__TASK DESCRIPTION__:
Go through the listing below and say how many lines contain "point"; write nothing but the number.

__GIVEN MATERIAL__:
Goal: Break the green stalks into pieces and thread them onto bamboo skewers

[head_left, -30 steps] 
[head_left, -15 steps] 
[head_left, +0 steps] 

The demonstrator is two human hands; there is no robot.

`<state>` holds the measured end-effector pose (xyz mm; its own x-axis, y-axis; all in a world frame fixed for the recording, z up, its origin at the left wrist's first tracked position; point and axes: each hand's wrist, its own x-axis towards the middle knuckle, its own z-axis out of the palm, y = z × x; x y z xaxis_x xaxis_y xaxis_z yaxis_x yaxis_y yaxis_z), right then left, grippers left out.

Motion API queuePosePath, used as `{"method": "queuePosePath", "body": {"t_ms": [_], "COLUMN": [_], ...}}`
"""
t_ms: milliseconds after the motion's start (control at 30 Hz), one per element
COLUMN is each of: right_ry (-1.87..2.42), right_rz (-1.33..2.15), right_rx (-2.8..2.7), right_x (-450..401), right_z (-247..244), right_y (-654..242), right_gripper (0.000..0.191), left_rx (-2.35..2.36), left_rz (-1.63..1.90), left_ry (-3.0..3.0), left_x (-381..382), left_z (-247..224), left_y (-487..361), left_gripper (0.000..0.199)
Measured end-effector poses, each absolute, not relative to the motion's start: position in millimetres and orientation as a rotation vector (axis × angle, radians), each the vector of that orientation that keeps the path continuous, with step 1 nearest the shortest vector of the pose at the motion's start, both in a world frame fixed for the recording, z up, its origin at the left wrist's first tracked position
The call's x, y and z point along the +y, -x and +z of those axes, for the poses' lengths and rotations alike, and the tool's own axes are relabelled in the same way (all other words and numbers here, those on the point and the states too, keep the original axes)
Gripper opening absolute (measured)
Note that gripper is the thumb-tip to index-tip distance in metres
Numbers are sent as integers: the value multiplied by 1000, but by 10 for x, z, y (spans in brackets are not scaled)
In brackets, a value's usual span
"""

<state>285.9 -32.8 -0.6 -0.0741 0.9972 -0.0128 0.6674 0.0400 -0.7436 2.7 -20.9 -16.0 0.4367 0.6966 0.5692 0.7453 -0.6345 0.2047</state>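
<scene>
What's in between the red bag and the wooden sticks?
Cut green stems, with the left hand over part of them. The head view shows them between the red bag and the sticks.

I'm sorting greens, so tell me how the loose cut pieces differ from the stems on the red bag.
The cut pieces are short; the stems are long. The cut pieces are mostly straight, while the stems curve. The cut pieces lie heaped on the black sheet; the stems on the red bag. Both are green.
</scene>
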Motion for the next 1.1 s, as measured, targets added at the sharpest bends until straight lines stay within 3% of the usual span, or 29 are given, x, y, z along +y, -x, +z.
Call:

__REPLY__:
2